Estudo sobre adoção da Ciência Aberta e Investigação e Inovação Responsável nas políticas e formação

. 22 de Novembro de 2021

A formação e as competências são aspetos chave para a adoção de Ciência Aberta e práticas de Investigação e Inovação Responsável. No âmbito do projeto ON-MERRIT procedemos a um estudo sobre a adoção da Ciência Aberta e Investigação e Inovação Responsável nas políticas e formação – D3.3 Uptake of Open Science and Responsible Research and Innovation in Policy and Training -, onde procurámos compreender as atuais estruturas institucionais de formação e a sua relação com a adoção de práticas de CA/RRI.

Para este fim, realizámos um questionário a nível internacional para avaliar a participação de investigadores na formação em RRI e CA, as suas práticas e opiniões, bem como o apoio institucional a estas práticas; e entrevistas com representantes responsáveis pela prestação de formação em onze instituições em três continentes para identificar o apoio, as motivações e os obstáculos à CA e RRI do ponto de vista institucional.

O questionário foi distribuído a uma amostra de investigadores com publicações em repositórios era constituído por 5 secções: 1) Práticas relativas a 10 tópicos de CA e RRI: Ciência Aberta, Acesso Aberto, Gestão de Dados de Investigação, Investigação Reprodutível, Revisão por Pares Aberta, Software de Código Aberto, Licenciamento, Integridade na Investigação, Ciência Cidadã e Género; 2) Formação em tópicos de CA e RRI; 3) Apoio institucional; 4) Motivações, barreiras e atitudes dos investigadores em relação à CA/ RRI; e 5) Dados demográficos.

Os resultados do questionário mostram que os conceitos de CA/RRI são vistos favoravelmente, como uma forma mais transparente de fazer investigação, mas mantém-se alguma relutância e dúvidas sobre como pô-los em prática, e que a maioria dos participantes no nosso inquérito não tinha recebido formação em nenhum dos tópicos de CA/RRI mencionados. Os tópicos em que mais formação tinha sido ministrada eram o Acesso Aberto, Integridade da Investigação, Género, Gestão de Dados de Investigação e Ciência Aberta, e os investigadores afirmavam necessitar de mais formação sobre Acesso Aberto, Gestão de Dados de Investigação, Ciência Aberta, Licenciamento, Software de Código Aberto. As instituições são os principais facilitadores para a formação, infraestruturas e acesso a profissionais qualificados de apoio à investigação e conclui-se que é necessário aumentar a oferta de formação em CA.

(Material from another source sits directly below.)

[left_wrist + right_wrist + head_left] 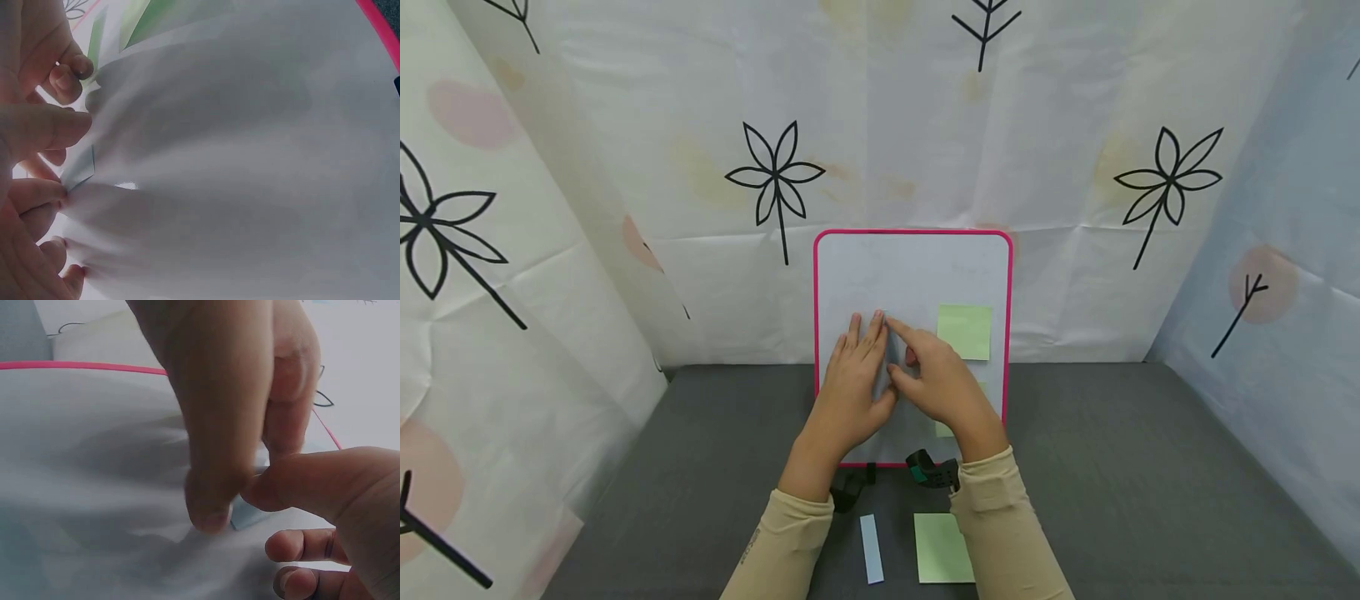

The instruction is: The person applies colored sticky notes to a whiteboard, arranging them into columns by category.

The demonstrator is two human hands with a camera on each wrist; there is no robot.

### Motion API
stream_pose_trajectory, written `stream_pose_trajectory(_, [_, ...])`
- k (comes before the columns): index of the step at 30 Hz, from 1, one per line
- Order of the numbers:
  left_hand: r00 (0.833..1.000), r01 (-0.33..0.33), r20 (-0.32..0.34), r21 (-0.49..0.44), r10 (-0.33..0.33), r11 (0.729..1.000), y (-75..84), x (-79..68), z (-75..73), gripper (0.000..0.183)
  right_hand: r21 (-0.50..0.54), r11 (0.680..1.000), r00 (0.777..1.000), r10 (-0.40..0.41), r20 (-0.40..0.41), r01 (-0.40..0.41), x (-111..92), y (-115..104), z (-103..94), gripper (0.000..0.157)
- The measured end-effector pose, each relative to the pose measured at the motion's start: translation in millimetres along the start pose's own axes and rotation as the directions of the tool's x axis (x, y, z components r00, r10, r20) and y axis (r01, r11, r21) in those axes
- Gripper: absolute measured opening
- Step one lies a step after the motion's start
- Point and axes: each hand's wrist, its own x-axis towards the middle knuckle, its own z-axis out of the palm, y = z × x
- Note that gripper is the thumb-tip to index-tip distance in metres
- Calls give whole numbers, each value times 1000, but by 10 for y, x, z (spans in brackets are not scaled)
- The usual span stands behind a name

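Observation:
My left hand (855, 379) lies against the whiteboard (880, 267) with its fingers extended, fingertips pressing near the middle. Beside it, my right hand (943, 375) touches the board with a straight index finger, its other fingers bent. In the left wrist view, a small blue piece of paper (81, 169) shows on the board at the fingertips. The right wrist view shows the same blue paper (249, 515) partly hidden behind both hands. A green sticky note (964, 332) is on the board's right side; more green paper (943, 430) below it is mostly covered by my right hand.
The pink-framed board stands upright against the patterned cloth wall (910, 167). On the dark grey table (1112, 467), near me, lie a light blue paper strip (872, 548) and a green sticky note (942, 547), its right edge beneath my right sleeve.

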Motion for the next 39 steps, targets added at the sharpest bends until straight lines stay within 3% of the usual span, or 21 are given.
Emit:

As entrevistas tinham como finalidade auscultar a familiaridade do entrevistado com a CA e RRI e envolvimento na sua implementação na instituição; aferir as motivações e obstáculos percebidos pelos entrevistados, para a implementação de CA e RRI por parte dos investigadores; e quantificar a formação em CA e RRI disponibilizada pela instituição, fraquezas e oportunidades de melhoria.

Embora, em geral, os investigadores das instituições representadas demonstrassem alguma familiaridade com os conceitos de CA, AA, RRI e Dados FAIR, subsistem mal-entendidos. Os principais obstáculos à implementação de CA/RRI são a falta de incentivos, sensibilização e tempo; preocupações de partilha e questões legais; falta de infraestruturas e serviços; questões culturais/de comportamento; falta de financiamento/recursos; falta de coordenação central dentro e entre instituições; e necessidade de políticas de CA/RRI. Muitos entrevistados mencionaram que a reforma dos critérios de avaliação da investigação e das métricas de publicações funcionaria como incentivo à adoção da CA/ RRI.

Os resultados deste estudo realçam as dificuldades envolvidas na prestação de formação em CA/RRI e serviços de apoio a nível institucional e reiteram o facto de que a formação em CA/RRI é essencial para que os investigadores possam realizar a ciência de uma forma sólida e transparente e cumprir a maioria dos requisitos e mandatos dos financiadores em todo o mundo. Mais trabalho deve ser empreendido para promover infra-estruturas interoperáveis, recursos de formação integrados e formação entre pares, bem como para a formação de pessoal de apoio à investigação e infraestruturas.

Antónia Correia

Membro da equipa de projetos Open Access dos Serviços de Documentação da Universidade do Minho.